Do I need to continue be paranoid about moisture?

Do I need to see a shrink 😉 ??

GBA Prime

Join the leading community of building science experts

Become a GBA Prime member and get instant access to the latest developments in green building, research, and reports from the field.

Replies

  1. GBA Editor
    Martin Holladay | | #1

    Don,
    There are many possibilities here.

    1. I'm not a fan of using peel-and-stick over your entire roof. Allowing your roof assembly to dry to the exterior, at least a little bit, is often a good idea. Sometimes this can accomplished with ventilation channels above the roof sheathing. Of course, it depends what type of roofing you choose. Old-fashioned metal roofing with corrugations allows quite a bit of exterior drying of the sheathing, as does tile roofing. EPDM -- not so much. All of these strategies for exterior drying only work if you use a vapor-permeable roof underlayment like asphalt felt -- not peel-and-stick.

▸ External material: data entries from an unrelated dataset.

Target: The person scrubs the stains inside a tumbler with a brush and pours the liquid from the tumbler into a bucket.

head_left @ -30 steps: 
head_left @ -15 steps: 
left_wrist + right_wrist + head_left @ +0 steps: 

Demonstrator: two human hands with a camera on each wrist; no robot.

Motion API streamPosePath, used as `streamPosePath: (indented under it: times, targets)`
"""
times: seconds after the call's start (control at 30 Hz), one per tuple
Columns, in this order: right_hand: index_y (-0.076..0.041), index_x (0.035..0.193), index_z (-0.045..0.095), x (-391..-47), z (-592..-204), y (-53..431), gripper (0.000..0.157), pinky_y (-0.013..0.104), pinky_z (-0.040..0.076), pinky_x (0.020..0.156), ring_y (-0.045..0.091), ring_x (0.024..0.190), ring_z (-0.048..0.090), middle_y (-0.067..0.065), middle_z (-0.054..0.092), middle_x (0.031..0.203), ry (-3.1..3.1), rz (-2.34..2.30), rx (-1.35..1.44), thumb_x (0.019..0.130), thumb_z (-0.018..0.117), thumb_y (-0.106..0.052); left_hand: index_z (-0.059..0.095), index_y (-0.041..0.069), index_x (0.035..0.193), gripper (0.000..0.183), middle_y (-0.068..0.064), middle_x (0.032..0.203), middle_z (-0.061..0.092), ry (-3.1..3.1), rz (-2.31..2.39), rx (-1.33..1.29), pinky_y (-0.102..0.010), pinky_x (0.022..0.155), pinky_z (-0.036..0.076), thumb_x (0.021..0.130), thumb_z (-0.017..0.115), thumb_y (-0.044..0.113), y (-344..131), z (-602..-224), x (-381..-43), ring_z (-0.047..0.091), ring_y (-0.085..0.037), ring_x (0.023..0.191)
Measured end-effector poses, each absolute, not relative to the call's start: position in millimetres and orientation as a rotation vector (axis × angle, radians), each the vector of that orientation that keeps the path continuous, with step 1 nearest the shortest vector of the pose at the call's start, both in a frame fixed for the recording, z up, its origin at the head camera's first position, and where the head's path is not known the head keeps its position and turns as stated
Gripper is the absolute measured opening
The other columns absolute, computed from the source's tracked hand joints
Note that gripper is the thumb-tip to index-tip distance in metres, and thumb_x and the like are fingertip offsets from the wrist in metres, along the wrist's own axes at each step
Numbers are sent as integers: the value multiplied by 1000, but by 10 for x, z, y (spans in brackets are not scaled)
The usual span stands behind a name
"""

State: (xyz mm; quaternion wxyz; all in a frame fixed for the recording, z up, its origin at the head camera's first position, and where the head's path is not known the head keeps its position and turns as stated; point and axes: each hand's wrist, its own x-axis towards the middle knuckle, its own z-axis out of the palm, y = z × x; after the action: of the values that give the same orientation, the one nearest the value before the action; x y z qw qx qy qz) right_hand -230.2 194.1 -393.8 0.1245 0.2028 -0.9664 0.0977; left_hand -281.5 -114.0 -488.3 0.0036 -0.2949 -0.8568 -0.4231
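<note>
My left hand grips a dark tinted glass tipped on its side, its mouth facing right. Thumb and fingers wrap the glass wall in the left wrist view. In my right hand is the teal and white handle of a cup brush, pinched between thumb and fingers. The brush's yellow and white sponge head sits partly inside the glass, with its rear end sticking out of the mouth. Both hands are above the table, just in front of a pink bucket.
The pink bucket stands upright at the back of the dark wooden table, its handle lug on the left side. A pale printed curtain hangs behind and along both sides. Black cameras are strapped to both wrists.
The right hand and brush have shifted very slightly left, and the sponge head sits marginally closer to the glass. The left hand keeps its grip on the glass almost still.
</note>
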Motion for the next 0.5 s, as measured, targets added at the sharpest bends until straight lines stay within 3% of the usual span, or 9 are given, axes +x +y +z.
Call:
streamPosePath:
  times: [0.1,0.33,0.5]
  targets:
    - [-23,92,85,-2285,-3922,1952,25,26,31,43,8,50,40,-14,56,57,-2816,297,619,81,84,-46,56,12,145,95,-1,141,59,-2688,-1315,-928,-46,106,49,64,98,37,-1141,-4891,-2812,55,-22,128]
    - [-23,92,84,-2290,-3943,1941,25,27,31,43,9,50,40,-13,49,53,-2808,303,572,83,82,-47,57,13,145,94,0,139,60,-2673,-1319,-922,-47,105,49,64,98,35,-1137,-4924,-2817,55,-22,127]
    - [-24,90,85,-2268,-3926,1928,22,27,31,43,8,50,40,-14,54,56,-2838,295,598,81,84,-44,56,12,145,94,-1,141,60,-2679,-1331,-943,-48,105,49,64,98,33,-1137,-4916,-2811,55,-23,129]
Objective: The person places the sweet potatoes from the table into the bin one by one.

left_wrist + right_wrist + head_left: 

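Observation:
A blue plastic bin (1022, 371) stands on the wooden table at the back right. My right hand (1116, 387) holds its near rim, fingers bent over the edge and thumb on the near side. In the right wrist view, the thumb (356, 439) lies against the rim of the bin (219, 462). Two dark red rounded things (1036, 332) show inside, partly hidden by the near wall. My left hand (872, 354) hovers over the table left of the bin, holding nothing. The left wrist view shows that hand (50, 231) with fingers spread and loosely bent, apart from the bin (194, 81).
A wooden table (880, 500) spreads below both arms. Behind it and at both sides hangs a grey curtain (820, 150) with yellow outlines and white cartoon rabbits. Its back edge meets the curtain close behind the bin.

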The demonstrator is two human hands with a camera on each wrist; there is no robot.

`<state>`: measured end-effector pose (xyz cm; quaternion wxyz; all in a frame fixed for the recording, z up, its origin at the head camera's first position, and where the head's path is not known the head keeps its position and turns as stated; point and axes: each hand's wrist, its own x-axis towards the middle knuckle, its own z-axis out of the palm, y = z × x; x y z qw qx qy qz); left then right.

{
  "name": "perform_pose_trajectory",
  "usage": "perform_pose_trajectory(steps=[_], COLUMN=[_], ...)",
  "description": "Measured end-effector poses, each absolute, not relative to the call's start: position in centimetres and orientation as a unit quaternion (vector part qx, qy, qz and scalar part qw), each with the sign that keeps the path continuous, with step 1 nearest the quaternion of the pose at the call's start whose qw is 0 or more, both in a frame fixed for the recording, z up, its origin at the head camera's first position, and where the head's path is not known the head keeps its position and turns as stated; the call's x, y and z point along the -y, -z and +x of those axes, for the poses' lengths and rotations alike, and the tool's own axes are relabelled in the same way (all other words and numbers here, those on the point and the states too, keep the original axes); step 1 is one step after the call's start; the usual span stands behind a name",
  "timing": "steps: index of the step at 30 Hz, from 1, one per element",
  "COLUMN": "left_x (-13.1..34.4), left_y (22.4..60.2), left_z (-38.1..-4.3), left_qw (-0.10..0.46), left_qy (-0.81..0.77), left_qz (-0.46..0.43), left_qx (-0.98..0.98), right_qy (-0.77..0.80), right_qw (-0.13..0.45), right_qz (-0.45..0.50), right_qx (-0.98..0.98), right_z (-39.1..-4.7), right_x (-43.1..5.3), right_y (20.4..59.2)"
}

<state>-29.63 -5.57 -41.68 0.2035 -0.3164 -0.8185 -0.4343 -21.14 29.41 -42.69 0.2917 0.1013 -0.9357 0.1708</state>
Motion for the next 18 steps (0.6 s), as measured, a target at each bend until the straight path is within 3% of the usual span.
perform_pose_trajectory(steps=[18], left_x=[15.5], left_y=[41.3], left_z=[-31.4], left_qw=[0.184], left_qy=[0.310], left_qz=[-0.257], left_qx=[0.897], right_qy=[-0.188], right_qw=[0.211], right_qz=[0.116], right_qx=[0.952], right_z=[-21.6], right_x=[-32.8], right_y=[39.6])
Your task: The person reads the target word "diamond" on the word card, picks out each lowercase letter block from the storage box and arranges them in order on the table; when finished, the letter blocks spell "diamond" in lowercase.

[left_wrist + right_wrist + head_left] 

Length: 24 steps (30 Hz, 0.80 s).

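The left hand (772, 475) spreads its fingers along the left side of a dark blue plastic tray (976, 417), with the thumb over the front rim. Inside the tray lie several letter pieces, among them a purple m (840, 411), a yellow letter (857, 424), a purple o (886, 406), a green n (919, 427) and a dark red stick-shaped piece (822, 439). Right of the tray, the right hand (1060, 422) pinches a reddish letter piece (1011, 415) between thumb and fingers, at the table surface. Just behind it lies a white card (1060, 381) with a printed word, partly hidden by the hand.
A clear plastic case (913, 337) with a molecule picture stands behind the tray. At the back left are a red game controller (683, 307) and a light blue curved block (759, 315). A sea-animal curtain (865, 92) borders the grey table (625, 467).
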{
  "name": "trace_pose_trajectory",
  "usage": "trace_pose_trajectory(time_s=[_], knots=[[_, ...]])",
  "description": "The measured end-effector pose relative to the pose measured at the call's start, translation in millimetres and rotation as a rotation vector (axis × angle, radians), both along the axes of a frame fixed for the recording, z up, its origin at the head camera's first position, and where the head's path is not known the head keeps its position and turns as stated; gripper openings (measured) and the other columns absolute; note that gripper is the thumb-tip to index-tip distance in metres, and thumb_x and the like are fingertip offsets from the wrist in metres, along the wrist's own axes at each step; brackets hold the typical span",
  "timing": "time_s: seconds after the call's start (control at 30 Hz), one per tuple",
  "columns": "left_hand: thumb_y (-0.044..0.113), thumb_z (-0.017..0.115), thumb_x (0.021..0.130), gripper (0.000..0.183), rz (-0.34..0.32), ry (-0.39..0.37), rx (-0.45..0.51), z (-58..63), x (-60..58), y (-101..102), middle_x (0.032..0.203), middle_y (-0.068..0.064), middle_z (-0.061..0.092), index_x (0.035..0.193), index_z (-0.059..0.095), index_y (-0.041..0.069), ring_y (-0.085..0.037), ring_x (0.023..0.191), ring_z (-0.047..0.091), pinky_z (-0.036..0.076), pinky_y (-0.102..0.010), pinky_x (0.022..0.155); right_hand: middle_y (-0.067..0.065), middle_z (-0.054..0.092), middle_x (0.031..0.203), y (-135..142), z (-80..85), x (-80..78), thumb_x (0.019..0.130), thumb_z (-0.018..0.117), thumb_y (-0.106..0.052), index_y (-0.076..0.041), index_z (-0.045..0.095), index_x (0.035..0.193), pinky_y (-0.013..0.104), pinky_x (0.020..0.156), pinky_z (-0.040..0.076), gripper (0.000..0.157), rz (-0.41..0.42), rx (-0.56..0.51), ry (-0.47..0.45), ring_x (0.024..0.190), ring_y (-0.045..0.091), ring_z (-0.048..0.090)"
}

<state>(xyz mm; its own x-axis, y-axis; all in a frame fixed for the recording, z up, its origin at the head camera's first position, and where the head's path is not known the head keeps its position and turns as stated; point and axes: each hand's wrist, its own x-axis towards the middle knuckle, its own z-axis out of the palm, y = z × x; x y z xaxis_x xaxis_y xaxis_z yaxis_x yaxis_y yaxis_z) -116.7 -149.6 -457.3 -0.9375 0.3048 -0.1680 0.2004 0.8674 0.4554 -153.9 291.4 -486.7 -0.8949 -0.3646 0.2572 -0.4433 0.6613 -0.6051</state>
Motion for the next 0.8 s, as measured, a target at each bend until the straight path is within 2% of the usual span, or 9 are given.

    2. I'm not a fan of encapsulating your roof sheathing between two vapor-impermeable layers (peel-and-stick above, XPS below).

    3. It's not clear where the moisture is coming from, but it's possible that you still have air leaks at the perimeter of the XPS sections.

  2. Don J. | | #2

    Thanks Martin
    I was hoping the 0.5 perms of 2 in XPS would allow some drying to take place.
    I would have preferred to vent but a dozen roofers looked at it and couldn't figure out how to do it within reasonable budgets.
    The thing with the RH between roof deck and XPS is quite interesting:
    A. the RH moves very little up and down, like 75-85% RH mostly depending on roof deck temp
    B. even on very dry days with 20% RH in the room I can place a fan to blow outside air right on the XPS boards and no drying occurs (when it's sunny and dry outside too)

    I find it strange because 0.5 perms should let up to 3 grams of water through per cubic meter, at least in theory.
    Another possibility I was thinking about: the interior moisture goes in and out of the XPS since vapor seeks balance; hence, no matter what material we put there vapor will eventually get in there.
    Assuming we have 70F 45%RH in the room, it's roughly 50F and 85% RH and that's roughly what I am measuring behind the roof deck.....
    However when the roof heats up the RH remains high at around 80%. I remember John had sent us last year a useful reference to Bill Rose's experiment explaining how wood emits moisture when heated....perhaps that's related?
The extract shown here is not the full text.